Infiltration examines the Catholic Church from the 1830s until present. Why the 1830s? In the 1830s there was an important Freemasonic document discovered called the Alta Vendita. Essentially, the Alta Vendita was a game plan, written by Freemasons, on how to infiltrate the Catholic Church. For instance, the Alta Vendita states:
"Now then, in order to secure to us a Pope according to our own heart, it is necessary to fashion for that Pope a generation worthy of the kingdom of which we dream. Leave on one side old age and middle life, go to the youth, and, if possible, even to the children."
And so, from this document onward, Marshall tracks the Freemasonic attempt to infiltrate the Church through the past 150+ years. Particular attention is given to Our Lady's messages at Fatima, as well on how each recent Pope has combatted, or aided (in the case of 1958 and up), modernism. If nothing else, Marshall shows that the "Spirit of Vatican II" was not accidental, and that the current crisis is worse than we all could have imagined.
Indeed, Infiltration goes deep in examining the roots of this current Church crisis. The Catholic Church did not simply wake up one morning to discover that Pope Francis was making statements contrary to the faith (e.g. God wills a plurality of religions). Rather, as Marshall demonstrates, Pope Francis is simply the product of several decades worth of behind the scenes workings to infect the Catholic Church from within.
Let's just jump to the main criticisms of Infiltration. It is said that this book is sensationalistic, simply a conspiracy-theory, and that its claims are not cited well. In other words, those who actually believe, as Marshall does, that the Church is deeply infiltrated are wearers of tinfoil hats. However, as I write this the Church is discussing allowing woman deacons, married priests, and is praising an Amazonian tribal culture which still indulges in the murder of children (often by burying the children alive). There have also been more revelations of a clerical sex-abuse network involving bishops and cardinals, and demonic practices involving satanic sexual abuse rituals using a desecrated host (Bernardine, etc). This is just the news within the past two weeks! Indeed, it is clear that the tinfoil hat wearers are those who fail to believe that something is seriously wrong within the Catholic Church.
Marshall has taken a set narrative, that the Church has been infiltrated, and presents very convincing evidence backing his claim. Be it the reporting of financial irregularities of the Vatican Bank from 1970s to present, including all of the "suicides", to tracking the rise of influence of Father Annibale (my father is Baal) Bugnini. and Cardinal Montini (The future Pope Paul VI. Note: You will not think the same of Pope Paul VI after reading this book).
Infiltration is not lacking in citations, though admittedly some citations must rely on second-hand information.
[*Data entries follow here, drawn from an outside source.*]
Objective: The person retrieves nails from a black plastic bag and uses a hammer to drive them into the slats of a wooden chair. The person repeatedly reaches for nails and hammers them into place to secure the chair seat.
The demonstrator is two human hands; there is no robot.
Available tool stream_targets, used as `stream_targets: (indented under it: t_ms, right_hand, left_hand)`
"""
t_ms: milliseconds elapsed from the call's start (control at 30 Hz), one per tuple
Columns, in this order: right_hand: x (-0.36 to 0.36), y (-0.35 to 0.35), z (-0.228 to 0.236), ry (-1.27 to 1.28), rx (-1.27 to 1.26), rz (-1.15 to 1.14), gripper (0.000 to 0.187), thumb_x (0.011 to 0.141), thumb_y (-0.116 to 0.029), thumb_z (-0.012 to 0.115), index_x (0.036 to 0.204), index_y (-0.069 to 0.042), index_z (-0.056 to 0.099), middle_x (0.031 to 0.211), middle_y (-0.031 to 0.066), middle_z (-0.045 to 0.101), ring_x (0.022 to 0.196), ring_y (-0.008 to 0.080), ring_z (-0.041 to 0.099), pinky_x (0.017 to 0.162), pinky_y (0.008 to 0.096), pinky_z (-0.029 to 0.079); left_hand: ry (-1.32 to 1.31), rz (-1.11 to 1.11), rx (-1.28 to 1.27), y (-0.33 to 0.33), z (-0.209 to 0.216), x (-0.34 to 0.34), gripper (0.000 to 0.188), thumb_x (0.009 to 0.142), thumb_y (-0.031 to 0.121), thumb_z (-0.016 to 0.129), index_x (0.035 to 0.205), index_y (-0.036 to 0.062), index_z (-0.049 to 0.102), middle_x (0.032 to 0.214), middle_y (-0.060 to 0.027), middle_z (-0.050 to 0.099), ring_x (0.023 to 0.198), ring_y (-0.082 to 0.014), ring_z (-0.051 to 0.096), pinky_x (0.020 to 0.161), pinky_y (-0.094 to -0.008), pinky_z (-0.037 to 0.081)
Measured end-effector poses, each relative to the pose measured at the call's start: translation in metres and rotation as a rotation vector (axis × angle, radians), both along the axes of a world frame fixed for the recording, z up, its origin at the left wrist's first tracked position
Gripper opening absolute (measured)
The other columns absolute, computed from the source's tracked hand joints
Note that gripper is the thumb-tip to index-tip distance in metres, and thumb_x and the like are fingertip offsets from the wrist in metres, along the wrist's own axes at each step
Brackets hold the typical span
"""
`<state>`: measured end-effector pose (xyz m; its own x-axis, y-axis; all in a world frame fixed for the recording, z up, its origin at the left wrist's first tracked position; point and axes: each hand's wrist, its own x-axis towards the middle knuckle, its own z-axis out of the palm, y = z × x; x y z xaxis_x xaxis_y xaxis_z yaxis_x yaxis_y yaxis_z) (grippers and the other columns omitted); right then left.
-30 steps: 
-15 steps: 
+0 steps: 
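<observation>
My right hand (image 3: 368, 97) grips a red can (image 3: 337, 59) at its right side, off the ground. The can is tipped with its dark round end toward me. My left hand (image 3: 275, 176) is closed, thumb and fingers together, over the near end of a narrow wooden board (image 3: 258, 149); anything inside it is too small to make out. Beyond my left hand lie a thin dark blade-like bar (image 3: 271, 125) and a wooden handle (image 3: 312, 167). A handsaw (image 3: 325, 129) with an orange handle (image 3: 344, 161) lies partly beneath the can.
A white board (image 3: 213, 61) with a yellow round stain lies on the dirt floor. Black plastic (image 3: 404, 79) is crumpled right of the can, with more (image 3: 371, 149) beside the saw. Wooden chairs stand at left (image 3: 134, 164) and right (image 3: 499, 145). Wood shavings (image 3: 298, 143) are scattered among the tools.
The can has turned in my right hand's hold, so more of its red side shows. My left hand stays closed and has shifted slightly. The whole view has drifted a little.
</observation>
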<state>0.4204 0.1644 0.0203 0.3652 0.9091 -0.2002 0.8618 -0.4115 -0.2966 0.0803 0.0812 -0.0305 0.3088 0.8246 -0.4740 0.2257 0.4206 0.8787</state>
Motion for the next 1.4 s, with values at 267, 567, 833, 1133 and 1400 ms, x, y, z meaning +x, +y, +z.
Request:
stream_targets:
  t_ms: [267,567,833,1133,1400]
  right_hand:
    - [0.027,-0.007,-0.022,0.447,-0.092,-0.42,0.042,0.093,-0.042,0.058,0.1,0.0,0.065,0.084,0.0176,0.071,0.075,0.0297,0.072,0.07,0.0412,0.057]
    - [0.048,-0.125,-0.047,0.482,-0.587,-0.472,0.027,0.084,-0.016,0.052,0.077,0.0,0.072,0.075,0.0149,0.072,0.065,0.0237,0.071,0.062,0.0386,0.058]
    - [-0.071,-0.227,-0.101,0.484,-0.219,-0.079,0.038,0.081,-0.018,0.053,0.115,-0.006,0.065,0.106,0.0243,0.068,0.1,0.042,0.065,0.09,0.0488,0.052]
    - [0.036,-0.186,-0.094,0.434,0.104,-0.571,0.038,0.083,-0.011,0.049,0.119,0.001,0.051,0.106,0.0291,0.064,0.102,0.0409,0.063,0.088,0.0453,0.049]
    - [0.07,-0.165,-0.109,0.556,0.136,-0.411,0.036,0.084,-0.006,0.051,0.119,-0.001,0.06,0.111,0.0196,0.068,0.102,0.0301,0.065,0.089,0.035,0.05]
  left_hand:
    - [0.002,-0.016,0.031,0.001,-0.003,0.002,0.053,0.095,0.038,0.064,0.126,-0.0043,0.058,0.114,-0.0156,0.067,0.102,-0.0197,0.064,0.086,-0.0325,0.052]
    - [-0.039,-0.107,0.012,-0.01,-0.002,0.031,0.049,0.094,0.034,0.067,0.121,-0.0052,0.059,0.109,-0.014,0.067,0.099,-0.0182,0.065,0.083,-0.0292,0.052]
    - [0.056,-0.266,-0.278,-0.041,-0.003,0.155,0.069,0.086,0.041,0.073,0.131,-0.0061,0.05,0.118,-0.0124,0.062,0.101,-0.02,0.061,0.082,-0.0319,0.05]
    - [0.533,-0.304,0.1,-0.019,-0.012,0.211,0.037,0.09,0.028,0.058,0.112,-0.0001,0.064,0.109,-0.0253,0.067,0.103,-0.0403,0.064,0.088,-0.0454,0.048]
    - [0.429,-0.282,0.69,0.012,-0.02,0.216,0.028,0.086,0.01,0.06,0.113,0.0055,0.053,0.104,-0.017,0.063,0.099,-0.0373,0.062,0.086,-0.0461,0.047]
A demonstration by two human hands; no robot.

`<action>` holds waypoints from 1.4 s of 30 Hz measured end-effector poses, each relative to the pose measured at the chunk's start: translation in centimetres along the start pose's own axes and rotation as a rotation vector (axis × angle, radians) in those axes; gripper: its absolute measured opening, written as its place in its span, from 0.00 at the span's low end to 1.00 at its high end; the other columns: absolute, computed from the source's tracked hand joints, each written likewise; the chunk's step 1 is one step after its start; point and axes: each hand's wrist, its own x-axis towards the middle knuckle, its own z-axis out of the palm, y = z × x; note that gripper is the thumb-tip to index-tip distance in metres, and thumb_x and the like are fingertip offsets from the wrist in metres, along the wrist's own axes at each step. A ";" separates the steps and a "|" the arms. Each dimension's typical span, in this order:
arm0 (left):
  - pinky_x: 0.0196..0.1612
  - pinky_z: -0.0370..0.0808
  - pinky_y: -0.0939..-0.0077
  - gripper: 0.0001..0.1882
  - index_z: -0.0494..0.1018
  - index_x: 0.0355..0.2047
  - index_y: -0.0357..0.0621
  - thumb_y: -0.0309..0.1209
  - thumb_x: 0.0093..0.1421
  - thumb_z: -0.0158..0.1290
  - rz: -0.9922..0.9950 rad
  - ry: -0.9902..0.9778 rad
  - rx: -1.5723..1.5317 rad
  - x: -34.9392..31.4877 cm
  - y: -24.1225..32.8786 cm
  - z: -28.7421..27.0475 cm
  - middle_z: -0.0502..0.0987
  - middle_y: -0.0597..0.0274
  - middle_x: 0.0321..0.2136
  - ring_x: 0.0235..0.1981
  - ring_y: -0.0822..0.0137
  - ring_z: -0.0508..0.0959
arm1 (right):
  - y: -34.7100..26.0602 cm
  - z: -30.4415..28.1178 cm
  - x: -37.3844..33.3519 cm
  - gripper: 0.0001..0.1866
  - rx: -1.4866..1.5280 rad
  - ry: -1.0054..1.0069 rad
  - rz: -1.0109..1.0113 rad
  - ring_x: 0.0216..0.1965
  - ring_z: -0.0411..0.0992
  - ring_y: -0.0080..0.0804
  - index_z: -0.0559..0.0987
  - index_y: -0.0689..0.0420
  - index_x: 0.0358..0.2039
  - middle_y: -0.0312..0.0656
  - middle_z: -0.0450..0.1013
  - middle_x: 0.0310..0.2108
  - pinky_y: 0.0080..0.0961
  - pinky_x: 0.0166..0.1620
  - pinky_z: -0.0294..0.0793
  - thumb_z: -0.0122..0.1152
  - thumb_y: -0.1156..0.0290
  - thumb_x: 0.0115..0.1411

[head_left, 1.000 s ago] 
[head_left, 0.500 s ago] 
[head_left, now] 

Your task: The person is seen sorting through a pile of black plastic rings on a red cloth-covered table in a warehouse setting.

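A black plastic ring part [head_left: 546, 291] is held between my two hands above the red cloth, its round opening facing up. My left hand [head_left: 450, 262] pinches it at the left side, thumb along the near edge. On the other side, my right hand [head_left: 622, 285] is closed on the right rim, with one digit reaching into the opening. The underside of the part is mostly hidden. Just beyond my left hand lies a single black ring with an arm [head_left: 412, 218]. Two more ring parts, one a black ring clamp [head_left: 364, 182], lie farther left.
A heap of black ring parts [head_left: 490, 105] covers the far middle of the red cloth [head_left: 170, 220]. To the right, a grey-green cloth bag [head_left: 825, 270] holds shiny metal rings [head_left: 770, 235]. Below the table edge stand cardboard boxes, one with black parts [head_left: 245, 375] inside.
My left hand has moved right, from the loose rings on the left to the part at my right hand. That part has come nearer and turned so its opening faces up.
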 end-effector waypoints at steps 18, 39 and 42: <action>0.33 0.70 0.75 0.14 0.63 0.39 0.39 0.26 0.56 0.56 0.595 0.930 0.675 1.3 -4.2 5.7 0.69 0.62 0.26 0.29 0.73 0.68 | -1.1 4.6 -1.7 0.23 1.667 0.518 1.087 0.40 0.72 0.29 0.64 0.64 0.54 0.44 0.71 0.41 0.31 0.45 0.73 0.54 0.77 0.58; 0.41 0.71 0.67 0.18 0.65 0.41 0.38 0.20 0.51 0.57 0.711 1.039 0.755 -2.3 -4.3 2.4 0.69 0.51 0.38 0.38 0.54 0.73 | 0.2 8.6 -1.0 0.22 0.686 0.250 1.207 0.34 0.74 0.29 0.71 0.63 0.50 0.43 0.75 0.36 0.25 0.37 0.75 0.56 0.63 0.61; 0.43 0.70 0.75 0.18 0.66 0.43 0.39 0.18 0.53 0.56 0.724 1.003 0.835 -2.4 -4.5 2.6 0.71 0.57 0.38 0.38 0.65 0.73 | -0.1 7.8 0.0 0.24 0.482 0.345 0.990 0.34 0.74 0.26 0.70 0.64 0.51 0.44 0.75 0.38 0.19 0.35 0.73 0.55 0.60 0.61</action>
As Bishop Schneider says in the forward of the book, the Vatican didn't exactly open up its secret archives for Marshall to peruse. Ultimately it must be recognized that Infiltration seeks to map out the current crisis using what facts are available.
Take, for example, the examination of St. Gallen's Mafia. This refers to how, in the late 1990s until the election of Pope Francis, an influential group of bishops and cardinals met in the Swiss town of St. Gallen in order to devise a plan to elect Bishop Jorge Bergoglio. Marshall brings all available facts to the table, including St. Gallen's connection to ex-Cardinal McCarrick, its birthplace of noted satanic sexual black-Mass rituals, its connection to communist Russia, and how it was admitted by Cardinal Danneels to be the meeting place to plot the election of Bergoglio. Critics still claim there is not enough hard evidence to attest that St. Gallen is an epicenter of evil. Marshall, on the other hand, makes no claim that he holds all the answers, but rather presents convincing evidence that something is very rotten (i.e. demonic) in the state of St. Gallen.
Infiltration is not the end, but rather the beginning. In it Dr. Taylor Marshall presents a convincing narrative, yet one that is but a starting point to uncovering further the malfeasance within the Church. In other words, he offers a very helpful start, but the story is still by and large unwritten. I highly recommend reading Infiltration as an important and helpful analysis of our current situation. And hopefully, as Dr. Taylor Marshall frequently urges, it will compel the faithful to take up their spiritual weapons (namely the rosary) and fight for the revival of the Church.